Problem statement: Could you write out the listing below again, exactly?

Top of Data excerpt

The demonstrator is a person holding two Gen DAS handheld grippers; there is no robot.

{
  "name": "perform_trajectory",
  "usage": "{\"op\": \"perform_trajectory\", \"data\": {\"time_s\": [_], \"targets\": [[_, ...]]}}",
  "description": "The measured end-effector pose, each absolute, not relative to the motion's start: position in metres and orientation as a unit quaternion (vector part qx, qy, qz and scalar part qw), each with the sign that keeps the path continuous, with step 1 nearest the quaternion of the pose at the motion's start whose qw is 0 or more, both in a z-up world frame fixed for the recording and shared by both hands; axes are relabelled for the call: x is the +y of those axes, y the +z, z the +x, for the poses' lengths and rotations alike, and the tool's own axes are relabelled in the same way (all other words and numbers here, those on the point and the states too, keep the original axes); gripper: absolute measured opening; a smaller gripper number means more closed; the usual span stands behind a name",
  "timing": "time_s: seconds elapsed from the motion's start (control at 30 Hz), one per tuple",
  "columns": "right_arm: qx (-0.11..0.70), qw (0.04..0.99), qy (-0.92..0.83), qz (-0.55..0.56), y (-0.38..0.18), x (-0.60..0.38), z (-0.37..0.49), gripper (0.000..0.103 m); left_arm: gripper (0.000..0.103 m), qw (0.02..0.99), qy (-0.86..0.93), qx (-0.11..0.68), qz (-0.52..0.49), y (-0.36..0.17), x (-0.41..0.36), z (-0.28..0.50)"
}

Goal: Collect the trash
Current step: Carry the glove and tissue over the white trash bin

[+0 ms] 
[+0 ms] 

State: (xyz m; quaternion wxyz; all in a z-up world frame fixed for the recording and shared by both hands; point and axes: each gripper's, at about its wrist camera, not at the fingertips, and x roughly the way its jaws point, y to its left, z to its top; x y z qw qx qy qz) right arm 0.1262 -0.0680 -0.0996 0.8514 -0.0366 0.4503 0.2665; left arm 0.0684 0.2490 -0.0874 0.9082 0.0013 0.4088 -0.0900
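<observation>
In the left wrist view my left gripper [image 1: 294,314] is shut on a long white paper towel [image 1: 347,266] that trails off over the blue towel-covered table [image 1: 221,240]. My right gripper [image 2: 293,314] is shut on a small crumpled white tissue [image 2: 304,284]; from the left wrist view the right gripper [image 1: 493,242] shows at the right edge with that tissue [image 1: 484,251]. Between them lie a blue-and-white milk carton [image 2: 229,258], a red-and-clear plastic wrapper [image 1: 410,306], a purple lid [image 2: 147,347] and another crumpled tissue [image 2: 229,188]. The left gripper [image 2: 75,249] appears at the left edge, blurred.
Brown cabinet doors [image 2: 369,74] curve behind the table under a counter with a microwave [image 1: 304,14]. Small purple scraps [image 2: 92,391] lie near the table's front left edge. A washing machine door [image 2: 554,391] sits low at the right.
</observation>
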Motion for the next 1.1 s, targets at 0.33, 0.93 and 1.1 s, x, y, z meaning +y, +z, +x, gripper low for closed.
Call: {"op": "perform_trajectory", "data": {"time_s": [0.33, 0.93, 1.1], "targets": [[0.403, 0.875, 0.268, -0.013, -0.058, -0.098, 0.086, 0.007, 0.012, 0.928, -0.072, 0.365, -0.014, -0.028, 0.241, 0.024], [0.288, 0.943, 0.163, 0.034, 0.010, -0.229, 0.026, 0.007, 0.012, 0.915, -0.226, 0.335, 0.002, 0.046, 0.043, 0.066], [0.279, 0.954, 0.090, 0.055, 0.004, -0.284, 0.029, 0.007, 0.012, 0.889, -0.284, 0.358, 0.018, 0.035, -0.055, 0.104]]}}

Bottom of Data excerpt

Your response:
The demonstrator is a person holding two Gen DAS handheld grippers; there is no robot.

{
  "name": "perform_trajectory",
  "usage": "{\"op\": \"perform_trajectory\", \"data\": {\"time_s\": [_], \"targets\": [[_, ...]]}}",
  "description": "The measured end-effector pose, each absolute, not relative to the motion's start: position in metres and orientation as a unit quaternion (vector part qx, qy, qz and scalar part qw), each with the sign that keeps the path continuous, with step 1 nearest the quaternion of the pose at the motion's start whose qw is 0 or more, both in a z-up world frame fixed for the recording and shared by both hands; axes are relabelled for the call: x is the +y of those axes, y the +z, z the +x, for the poses' lengths and rotations alike, and the tool's own axes are relabelled in the same way (all other words and numbers here, those on the point and the states too, keep the original axes); gripper: absolute measured opening; a smaller gripper number means more closed; the usual span stands behind a name",
  "timing": "time_s: seconds elapsed from the motion's start (control at 30 Hz), one per tuple",
  "columns": "right_arm: qx (-0.11..0.70), qw (0.04..0.99), qy (-0.92..0.83), qz (-0.55..0.56), y (-0.38..0.18), x (-0.60..0.38), z (-0.37..0.49), gripper (0.000..0.103 m); left_arm: gripper (0.000..0.103 m), qw (0.02..0.99), qy (-0.86..0.93), qx (-0.11..0.68), qz (-0.52..0.49), y (-0.36..0.17), x (-0.41..0.36), z (-0.28..0.50)"
}

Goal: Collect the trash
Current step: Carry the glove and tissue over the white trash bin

[+0 ms] 
[+0 ms] 

State: (xyz m; quaternion wxyz; all in a z-up world frame fixed for the recording and shared by both hands; point and axes: each gripper's, at about its wrist camera, not at the fingertips, and x roughly the way its jaws point, y to its left, z to its top; x y z qw qx qy qz) right arm 0.1262 -0.0680 -0.0996 0.8514 -0.0366 0.4503 0.2665; left arm 0.0684 0.2490 -0.0874 0.9082 0.0013 0.4088 -0.0900
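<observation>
In the left wrist view my left gripper [image 1: 294,314] is shut on a long white paper towel [image 1: 347,266] that trails off over the blue towel-covered table [image 1: 221,240]. My right gripper [image 2: 293,314] is shut on a small crumpled white tissue [image 2: 304,284]; from the left wrist view the right gripper [image 1: 493,242] shows at the right edge with that tissue [image 1: 484,251]. Between them lie a blue-and-white milk carton [image 2: 229,258], a red-and-clear plastic wrapper [image 1: 410,306], a purple lid [image 2: 147,347] and another crumpled tissue [image 2: 229,188]. The left gripper [image 2: 75,249] appears at the left edge, blurred.
Brown cabinet doors [image 2: 369,74] curve behind the table under a counter with a microwave [image 1: 304,14]. Small purple scraps [image 2: 92,391] lie near the table's front left edge. A washing machine door [image 2: 554,391] sits low at the right.
</observation>
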Motion for the next 1.1 s, targets at 0.33, 0.93 and 1.1 s, x, y, z meaning +y, +z, +x, gripper low for closed.
Call: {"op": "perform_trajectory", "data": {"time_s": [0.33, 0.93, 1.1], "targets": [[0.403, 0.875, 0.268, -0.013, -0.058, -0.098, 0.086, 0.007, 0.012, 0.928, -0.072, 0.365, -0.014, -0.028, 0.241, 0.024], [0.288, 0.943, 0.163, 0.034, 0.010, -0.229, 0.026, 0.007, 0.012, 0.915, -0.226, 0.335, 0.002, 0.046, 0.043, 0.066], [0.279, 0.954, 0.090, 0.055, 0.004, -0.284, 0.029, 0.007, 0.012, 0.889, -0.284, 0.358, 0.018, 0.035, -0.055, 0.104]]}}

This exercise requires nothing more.